| Task objective |
Once you find the line with "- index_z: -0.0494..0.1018" in the entries below, return exactly every line from it through the line with "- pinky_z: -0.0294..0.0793".

| Data items |
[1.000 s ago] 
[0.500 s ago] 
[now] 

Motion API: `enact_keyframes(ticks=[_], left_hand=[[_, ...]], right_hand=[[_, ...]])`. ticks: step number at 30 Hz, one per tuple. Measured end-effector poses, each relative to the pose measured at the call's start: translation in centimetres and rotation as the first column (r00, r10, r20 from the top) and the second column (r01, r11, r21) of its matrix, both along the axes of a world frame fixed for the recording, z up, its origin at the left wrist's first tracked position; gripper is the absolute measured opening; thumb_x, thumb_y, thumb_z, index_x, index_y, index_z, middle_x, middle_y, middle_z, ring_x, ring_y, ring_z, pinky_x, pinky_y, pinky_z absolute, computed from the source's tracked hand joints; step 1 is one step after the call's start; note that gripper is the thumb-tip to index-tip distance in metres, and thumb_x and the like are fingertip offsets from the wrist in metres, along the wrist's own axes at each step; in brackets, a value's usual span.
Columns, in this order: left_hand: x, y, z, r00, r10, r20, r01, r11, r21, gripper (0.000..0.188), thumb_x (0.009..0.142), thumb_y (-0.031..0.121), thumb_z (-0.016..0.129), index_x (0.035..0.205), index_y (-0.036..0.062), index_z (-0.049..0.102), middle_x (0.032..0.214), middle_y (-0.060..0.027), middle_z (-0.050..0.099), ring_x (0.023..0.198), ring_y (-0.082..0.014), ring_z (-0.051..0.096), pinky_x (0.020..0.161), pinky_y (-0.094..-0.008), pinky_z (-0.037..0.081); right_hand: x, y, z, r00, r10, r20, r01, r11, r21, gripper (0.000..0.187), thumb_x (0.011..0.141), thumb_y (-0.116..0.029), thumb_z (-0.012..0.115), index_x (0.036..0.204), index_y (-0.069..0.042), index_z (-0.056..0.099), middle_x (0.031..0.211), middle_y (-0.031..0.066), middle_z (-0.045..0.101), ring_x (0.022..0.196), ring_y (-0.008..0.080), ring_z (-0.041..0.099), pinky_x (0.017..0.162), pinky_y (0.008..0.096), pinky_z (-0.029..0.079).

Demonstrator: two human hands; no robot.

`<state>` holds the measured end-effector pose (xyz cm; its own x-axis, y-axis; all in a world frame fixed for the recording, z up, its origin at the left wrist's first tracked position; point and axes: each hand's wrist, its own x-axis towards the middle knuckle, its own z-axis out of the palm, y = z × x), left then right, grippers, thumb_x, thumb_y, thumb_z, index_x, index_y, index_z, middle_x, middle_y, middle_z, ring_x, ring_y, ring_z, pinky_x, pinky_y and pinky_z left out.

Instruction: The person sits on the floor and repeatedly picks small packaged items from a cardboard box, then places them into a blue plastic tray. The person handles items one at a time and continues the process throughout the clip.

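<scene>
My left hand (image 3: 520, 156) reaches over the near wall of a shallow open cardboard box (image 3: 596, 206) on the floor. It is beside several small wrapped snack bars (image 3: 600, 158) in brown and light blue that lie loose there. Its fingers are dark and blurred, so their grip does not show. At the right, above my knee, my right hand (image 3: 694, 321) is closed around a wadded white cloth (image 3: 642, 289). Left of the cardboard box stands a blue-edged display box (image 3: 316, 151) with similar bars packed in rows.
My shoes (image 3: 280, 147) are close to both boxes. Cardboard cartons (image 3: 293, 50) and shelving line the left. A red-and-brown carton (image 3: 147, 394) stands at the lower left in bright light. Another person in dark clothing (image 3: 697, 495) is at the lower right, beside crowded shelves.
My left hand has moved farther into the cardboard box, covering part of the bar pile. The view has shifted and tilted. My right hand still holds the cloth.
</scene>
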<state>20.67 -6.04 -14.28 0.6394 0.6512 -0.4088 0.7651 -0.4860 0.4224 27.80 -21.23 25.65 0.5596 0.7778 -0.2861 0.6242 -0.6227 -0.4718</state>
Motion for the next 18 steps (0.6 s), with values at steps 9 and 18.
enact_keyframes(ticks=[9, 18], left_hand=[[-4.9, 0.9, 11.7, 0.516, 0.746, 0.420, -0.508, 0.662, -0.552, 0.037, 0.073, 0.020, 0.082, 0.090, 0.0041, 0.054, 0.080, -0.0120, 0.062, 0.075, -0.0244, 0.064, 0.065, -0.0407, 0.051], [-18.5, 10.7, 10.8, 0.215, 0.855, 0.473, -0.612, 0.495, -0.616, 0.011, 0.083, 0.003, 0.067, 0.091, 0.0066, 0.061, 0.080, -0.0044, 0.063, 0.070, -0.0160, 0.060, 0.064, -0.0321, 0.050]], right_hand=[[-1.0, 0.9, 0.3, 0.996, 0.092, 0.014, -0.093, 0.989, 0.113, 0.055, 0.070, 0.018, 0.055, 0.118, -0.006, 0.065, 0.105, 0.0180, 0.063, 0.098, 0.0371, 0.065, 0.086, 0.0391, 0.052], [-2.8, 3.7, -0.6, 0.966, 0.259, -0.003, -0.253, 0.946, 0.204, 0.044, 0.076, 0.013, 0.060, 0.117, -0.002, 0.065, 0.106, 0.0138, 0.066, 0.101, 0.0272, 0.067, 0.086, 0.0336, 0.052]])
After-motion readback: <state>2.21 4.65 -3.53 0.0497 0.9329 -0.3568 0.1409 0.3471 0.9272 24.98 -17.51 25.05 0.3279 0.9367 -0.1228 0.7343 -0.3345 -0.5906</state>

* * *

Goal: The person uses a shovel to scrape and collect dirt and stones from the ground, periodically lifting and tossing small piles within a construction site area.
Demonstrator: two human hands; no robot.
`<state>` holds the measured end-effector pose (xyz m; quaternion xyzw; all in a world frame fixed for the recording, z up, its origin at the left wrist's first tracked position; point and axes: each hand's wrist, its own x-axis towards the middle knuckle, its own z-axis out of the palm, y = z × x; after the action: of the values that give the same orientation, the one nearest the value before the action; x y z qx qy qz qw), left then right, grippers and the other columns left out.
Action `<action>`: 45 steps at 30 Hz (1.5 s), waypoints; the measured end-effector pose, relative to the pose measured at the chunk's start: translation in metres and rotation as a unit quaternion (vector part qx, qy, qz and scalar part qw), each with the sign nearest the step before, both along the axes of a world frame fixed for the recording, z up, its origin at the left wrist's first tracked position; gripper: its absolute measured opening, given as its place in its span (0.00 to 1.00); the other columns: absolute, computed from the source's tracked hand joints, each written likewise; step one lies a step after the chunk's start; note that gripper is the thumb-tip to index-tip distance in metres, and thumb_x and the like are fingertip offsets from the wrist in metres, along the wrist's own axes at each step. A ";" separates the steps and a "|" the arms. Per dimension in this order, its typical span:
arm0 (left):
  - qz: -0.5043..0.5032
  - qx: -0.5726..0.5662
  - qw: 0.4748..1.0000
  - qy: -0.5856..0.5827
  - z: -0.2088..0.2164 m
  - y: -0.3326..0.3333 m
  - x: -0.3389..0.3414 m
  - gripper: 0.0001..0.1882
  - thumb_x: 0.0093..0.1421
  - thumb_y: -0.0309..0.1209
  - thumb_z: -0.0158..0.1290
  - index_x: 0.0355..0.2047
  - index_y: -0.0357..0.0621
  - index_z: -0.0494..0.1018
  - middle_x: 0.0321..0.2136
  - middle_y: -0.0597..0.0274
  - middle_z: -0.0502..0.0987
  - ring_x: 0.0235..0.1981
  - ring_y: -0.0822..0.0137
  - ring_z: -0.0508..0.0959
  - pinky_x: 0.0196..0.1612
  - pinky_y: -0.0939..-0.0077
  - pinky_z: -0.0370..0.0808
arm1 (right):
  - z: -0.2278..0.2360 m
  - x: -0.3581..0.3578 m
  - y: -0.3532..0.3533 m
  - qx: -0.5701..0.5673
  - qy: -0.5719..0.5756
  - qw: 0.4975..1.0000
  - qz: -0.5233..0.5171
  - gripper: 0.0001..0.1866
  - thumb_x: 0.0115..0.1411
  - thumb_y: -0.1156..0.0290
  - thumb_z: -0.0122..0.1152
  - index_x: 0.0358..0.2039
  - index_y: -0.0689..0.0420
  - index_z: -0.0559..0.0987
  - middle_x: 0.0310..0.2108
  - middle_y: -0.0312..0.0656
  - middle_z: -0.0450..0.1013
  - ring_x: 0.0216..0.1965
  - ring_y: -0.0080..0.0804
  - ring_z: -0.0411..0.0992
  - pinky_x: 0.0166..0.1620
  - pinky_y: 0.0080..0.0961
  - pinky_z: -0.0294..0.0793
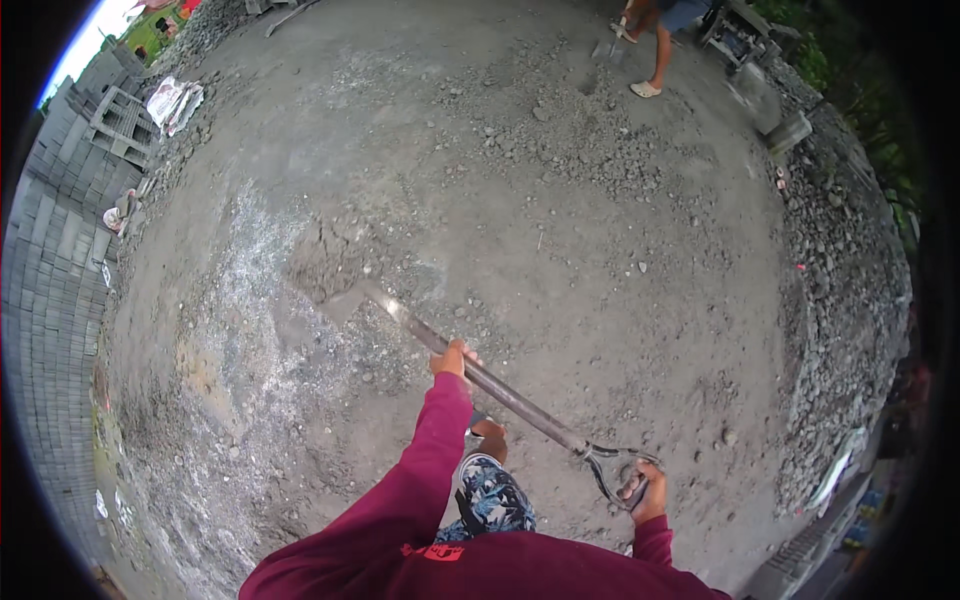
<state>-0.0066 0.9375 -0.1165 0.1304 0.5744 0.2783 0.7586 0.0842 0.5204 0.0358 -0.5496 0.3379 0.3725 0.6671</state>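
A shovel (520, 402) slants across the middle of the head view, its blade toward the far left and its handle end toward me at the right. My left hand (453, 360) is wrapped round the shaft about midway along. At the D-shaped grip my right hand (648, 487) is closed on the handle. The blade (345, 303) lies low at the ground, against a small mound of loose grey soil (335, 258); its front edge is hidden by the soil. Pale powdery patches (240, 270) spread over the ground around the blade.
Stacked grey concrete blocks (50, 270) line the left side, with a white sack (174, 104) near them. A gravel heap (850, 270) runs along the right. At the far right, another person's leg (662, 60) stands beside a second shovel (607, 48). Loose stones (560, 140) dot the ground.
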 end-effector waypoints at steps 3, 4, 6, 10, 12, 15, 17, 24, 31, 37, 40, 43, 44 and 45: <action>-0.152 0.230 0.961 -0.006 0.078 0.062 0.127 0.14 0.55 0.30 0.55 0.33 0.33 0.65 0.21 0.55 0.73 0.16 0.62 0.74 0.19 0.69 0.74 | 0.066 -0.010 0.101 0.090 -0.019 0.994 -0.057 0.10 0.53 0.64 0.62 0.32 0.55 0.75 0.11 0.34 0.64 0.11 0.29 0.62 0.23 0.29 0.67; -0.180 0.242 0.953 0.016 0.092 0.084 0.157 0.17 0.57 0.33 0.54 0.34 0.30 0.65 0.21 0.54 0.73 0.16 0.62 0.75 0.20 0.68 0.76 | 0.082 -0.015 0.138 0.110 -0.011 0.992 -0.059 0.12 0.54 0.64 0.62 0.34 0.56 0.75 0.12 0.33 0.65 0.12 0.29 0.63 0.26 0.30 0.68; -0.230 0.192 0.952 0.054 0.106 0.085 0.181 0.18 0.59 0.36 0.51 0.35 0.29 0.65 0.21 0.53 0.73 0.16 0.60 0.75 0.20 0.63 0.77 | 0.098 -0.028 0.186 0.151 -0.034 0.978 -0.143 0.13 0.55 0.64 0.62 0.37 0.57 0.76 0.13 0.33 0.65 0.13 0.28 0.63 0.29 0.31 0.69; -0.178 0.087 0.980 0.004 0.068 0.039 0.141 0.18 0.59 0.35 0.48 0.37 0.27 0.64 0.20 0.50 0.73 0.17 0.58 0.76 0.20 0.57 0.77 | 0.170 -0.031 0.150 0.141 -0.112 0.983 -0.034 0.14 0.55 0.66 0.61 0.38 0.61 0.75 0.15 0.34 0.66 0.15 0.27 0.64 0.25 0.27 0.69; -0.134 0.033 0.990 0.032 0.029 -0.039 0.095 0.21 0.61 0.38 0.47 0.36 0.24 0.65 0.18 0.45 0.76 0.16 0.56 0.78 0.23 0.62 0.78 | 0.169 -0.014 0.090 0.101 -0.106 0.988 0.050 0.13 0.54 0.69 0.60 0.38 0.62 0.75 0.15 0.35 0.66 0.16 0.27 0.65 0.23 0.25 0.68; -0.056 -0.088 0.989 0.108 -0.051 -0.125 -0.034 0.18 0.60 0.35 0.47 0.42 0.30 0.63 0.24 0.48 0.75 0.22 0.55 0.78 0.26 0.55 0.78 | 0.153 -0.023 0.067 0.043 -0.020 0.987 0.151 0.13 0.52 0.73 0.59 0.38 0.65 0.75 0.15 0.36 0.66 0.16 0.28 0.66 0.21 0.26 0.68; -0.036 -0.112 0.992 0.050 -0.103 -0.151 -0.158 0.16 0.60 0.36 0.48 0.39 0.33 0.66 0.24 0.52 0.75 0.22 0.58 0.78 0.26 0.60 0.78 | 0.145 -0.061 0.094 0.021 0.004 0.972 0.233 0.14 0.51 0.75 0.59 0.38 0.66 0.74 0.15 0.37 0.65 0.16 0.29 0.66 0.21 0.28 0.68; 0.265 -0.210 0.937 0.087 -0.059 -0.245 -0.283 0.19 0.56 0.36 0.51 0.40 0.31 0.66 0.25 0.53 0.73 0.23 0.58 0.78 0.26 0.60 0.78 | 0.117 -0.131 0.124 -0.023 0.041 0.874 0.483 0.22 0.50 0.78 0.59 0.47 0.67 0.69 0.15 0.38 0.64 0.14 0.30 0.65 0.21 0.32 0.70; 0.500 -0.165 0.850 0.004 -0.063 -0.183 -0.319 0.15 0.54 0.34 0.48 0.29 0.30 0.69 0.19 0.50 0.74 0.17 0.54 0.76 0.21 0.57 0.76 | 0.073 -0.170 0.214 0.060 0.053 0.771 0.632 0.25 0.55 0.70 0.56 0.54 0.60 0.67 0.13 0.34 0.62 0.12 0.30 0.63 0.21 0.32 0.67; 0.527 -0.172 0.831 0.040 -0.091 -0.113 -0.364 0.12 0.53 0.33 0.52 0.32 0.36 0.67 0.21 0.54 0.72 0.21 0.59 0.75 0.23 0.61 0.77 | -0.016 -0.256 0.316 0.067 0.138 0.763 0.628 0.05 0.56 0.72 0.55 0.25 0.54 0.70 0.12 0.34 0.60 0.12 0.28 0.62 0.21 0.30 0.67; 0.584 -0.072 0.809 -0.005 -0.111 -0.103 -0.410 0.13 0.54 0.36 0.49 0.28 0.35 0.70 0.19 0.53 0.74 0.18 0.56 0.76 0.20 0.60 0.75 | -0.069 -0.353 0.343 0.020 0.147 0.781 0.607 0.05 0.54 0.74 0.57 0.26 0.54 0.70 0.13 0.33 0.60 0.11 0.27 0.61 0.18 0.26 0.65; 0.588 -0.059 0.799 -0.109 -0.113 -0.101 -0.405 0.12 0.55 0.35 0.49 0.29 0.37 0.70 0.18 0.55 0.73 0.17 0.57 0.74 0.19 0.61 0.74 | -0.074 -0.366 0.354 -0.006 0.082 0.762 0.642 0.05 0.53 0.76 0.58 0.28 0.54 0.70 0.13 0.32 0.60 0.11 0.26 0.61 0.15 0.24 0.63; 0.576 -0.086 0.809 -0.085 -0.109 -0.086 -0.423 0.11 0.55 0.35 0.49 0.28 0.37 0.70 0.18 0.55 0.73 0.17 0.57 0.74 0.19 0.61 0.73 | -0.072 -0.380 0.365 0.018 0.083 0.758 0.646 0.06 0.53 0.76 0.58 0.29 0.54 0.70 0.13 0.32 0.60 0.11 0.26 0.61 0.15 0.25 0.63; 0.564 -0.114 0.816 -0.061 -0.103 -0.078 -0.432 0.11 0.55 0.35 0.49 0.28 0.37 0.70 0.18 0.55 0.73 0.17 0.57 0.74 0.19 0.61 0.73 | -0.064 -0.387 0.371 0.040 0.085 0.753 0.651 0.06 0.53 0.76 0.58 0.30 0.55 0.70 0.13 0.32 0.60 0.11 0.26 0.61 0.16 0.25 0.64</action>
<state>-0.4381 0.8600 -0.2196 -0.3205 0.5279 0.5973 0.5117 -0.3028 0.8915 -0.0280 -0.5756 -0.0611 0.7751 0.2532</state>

| Solution |
  - index_z: -0.0494..0.1018
  - middle_x: 0.0321..0.2136
  - middle_y: -0.0597..0.0274
  - middle_z: -0.0502..0.0987
  - ring_x: 0.0235..0.1981
  - ring_y: -0.0822..0.0137
  - ring_z: -0.0508..0.0959
  - pinky_x: 0.0196..0.1612
  - pinky_y: -0.0939..-0.0077
  - pinky_z: -0.0370..0.0808
arm1 (right):
  - z: -0.2278..0.2360 m
  - x: -0.3581..0.3578 m
  - y: -0.3532..0.3533 m
  - qx: -0.5701..0.5673
  - qy: -0.5719..0.5756
  - qw: 0.4975..1.0000
  - qz: -0.5233..0.5171
  - gripper: 0.0001..0.1866
  - thumb_x: 0.0115..0.1411
  - thumb_y: -0.1156..0.0290
  - thumb_z: -0.0122..0.1152
  - index_x: 0.0358..0.2039
  - index_y: -0.0689..0.0420
  - index_z: -0.0559..0.0987
  - middle_x: 0.0310..0.2108
  - middle_y: -0.0312..0.0656
  - middle_z: -0.0450..0.1013
  - ring_x: 0.0216..0.1965
  - ring_y: -0.0080..0.0804
  - ring_z: -0.0411..0.0992
  - pinky_x: 0.0166..0.1620
  - pinky_y: 0.0080..0.0961
  - pinky_z: -0.0294..0.0793

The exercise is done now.